Begin at the top of the listing below. Write each line out exactly, ending with the line that holds "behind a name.".
------ Provided material ------
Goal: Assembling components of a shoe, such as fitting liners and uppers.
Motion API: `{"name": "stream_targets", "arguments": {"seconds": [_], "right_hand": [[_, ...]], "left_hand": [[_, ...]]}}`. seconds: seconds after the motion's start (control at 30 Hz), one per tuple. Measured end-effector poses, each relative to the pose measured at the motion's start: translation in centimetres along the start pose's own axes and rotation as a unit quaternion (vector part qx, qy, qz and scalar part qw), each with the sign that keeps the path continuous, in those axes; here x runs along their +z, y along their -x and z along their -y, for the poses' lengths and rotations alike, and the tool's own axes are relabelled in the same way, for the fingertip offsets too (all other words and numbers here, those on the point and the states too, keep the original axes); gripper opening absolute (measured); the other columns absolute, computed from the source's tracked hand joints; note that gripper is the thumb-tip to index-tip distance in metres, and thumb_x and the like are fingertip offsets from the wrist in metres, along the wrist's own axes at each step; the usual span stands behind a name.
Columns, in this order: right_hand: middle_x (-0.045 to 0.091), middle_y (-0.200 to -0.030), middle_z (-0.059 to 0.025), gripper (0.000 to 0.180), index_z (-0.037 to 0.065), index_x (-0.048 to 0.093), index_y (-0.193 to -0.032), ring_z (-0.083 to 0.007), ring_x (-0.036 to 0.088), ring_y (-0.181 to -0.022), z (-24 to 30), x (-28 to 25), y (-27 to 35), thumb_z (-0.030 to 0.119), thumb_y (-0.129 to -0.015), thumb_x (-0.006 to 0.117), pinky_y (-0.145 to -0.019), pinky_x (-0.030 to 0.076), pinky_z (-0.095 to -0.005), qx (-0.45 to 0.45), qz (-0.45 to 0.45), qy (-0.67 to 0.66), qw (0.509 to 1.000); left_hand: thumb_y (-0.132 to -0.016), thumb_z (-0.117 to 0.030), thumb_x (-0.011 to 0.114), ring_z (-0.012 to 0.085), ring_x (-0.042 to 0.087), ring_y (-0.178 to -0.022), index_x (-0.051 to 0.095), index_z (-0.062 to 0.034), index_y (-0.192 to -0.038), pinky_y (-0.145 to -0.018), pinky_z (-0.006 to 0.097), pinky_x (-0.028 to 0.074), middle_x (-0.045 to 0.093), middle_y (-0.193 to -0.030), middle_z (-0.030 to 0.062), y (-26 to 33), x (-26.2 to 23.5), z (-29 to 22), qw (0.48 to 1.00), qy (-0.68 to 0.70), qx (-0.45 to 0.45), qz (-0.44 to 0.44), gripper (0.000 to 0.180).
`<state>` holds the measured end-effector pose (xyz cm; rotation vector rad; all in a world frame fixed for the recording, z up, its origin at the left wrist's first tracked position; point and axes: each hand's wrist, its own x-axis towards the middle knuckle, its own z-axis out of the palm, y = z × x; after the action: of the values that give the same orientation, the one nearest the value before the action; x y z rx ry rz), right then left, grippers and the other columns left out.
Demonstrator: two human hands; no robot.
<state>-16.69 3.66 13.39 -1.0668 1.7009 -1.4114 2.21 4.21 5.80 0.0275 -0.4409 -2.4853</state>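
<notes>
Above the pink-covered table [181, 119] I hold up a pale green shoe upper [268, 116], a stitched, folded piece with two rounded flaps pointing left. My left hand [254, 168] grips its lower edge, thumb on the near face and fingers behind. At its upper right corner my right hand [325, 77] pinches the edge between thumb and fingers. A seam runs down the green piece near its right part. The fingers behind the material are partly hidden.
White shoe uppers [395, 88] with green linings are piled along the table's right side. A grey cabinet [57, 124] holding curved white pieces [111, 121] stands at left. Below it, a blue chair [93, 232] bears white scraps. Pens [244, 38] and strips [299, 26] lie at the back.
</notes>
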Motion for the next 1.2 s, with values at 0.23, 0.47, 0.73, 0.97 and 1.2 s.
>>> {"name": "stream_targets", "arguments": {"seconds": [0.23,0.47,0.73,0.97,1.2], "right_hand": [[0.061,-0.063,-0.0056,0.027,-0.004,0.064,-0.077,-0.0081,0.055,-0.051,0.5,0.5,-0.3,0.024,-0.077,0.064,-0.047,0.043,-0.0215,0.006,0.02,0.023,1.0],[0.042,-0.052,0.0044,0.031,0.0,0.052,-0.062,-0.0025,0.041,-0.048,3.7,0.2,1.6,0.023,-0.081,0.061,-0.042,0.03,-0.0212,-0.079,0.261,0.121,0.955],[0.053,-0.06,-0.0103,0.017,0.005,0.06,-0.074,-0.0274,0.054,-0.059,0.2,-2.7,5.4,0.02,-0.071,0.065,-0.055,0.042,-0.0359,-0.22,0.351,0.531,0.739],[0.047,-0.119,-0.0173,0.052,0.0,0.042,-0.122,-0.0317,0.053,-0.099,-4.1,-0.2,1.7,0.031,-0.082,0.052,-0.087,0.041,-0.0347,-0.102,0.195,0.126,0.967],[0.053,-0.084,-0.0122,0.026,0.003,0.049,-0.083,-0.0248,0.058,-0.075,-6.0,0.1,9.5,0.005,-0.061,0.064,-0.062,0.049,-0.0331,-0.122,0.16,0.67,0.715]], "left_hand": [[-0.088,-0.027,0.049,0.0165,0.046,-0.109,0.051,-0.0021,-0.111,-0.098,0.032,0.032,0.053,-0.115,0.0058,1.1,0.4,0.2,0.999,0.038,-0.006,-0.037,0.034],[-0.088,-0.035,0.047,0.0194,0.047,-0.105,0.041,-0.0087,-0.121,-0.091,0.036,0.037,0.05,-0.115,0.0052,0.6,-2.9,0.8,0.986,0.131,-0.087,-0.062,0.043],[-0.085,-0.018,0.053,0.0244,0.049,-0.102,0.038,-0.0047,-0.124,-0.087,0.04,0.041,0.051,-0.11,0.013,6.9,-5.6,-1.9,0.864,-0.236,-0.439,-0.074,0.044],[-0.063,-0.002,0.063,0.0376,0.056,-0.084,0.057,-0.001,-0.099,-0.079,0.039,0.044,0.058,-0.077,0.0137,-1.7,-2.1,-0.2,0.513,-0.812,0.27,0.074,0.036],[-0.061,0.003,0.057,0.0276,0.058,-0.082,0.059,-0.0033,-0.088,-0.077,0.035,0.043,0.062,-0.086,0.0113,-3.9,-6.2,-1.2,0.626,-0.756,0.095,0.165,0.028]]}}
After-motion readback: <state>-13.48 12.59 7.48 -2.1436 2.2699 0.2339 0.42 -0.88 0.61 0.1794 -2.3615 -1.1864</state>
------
Output
Goal: Assembling components of a shoe, such as fitting liners and uppers.
Motion API: `{"name": "stream_targets", "arguments": {"seconds": [_], "right_hand": [[_, ...]], "left_hand": [[_, ...]]}}`. seconds: seconds after the motion's start (control at 30 Hz), one per tuple. Measured end-effector poses, each relative to the pose measured at the motion's start: translation in centimetres along the start pose's own axes and rotation as a unit quaternion (vector part qx, qy, qz and scalar part qw), each with the sign that keeps the path continuous, in those axes; here x runs along their +z, y along their -x and z along their -y, for the poses' lengths and rotations alike, and the tool's own axes are relabelled in the same way, for the fingertip offsets too (all other words and numbers here, those on the point and the states too, keep the original axes); gripper opening absolute (measured); the other columns absolute, computed from the source's tracked hand joints; note that gripper is the thumb-tip to index-tip distance in metres, and thumb_x and the like are fingertip offsets from the wrist in metres, along the wrist's own axes at each step; the usual span stands behind a name.

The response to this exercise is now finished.